A Novel Hybrid Genetic-Whale Optimization Model for Ontology Learning from Arabic Text
Date
2019
Journal Title
Journal ISSN
Volume Title
Publisher
MDPI
Abstract
Ontologies are used to model knowledge in several domains of interest, such as the
biomedical domain. Conceptualization is the basic task for ontology building. Concepts are identified,
and then they are linked through their semantic relationships. Recently, ontologies have constituted
a crucial part of modern semantic webs because they can convert a web of documents into a
web of things. Although ontology learning generally occupies a large space in computer science,
Arabic ontology learning, in particular, is underdeveloped due to the Arabic language’s nature
as well as the profundity required in this domain. The previously published research on Arabic
ontology learning from text falls into three categories: developing manually hand-crafted rules,
using ordinary supervised/unsupervised machine learning algorithms, or a hybrid of these two
approaches. The model proposed in this work contributes to Arabic ontology learning in two ways.

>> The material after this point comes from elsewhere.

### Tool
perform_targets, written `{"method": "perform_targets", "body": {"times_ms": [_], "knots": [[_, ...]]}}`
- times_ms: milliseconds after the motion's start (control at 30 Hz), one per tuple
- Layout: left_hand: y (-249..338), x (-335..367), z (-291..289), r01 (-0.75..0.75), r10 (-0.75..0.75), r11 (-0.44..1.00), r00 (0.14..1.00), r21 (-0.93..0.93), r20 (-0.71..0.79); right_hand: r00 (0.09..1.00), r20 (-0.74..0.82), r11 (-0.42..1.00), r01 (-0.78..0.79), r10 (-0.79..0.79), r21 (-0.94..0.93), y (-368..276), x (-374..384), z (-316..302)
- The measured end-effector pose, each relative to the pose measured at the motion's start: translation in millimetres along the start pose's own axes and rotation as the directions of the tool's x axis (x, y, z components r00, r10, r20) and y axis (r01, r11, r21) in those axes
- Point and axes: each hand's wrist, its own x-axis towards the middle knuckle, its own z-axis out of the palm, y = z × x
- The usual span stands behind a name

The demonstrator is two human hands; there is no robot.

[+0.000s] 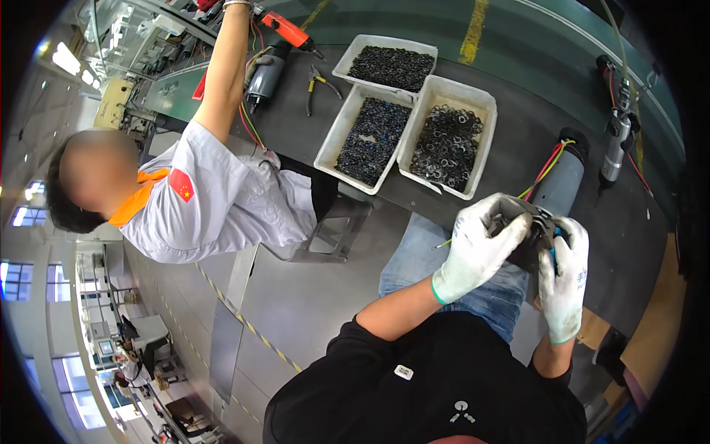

First, a text mining algorithm is proposed for extracting concepts and their semantic relations from
text documents. The algorithm calculates the concept frequency weights using the term frequency
weights. Then, it calculates the weights of concept similarity using the information of the ontology
structure, involving (1) the concept’s path distance, (2) the concept’s distribution layer, and (3) the
mutual parent concept’s distribution layer. Then, feature mapping is performed by assigning the
concepts’ similarities to the concept features. Second, a hybrid genetic-whale optimization algorithm
was proposed to optimize ontology learning from Arabic text. The operator of the G-WOA is a hybrid
operator integrating GA’s mutation, crossover, and selection processes with the WOA’s processes
(encircling prey, attacking of bubble-net, and searching for prey) to fulfill the balance between both
exploitation and exploration, and to find the solutions that exhibit the highest fitness. For evaluating
the performance of the ontology learning approach, extensive comparisons are conducted using
different Arabic corpora and bio-inspired optimization algorithms. Furthermore, two publicly
available non-Arabic corpora are used to compare the efficiency of the proposed approach with
those of other languages. The results reveal that the proposed genetic-whale optimization algorithm
outperforms the other compared algorithms across all the Arabic corpora in terms of precision, recall,
and F-score measures. Moreover, the proposed approach outperforms the state-of-the-art methods of
ontology learning from Arabic and non-Arabic texts in terms of these three measures.
Description
Keywords
text mining; ontology learning; hybrid models; genetic algorithms; whale optimization
algorithm
Citation
Rania M. Ghoniem, Nawal Alhelwa and Khaled Shaalan (2019) “A Novel Hybrid Genetic-Whale Optimization Model for Ontology Learning from Arabic Text,” Algorithms, 12(9), p. 182.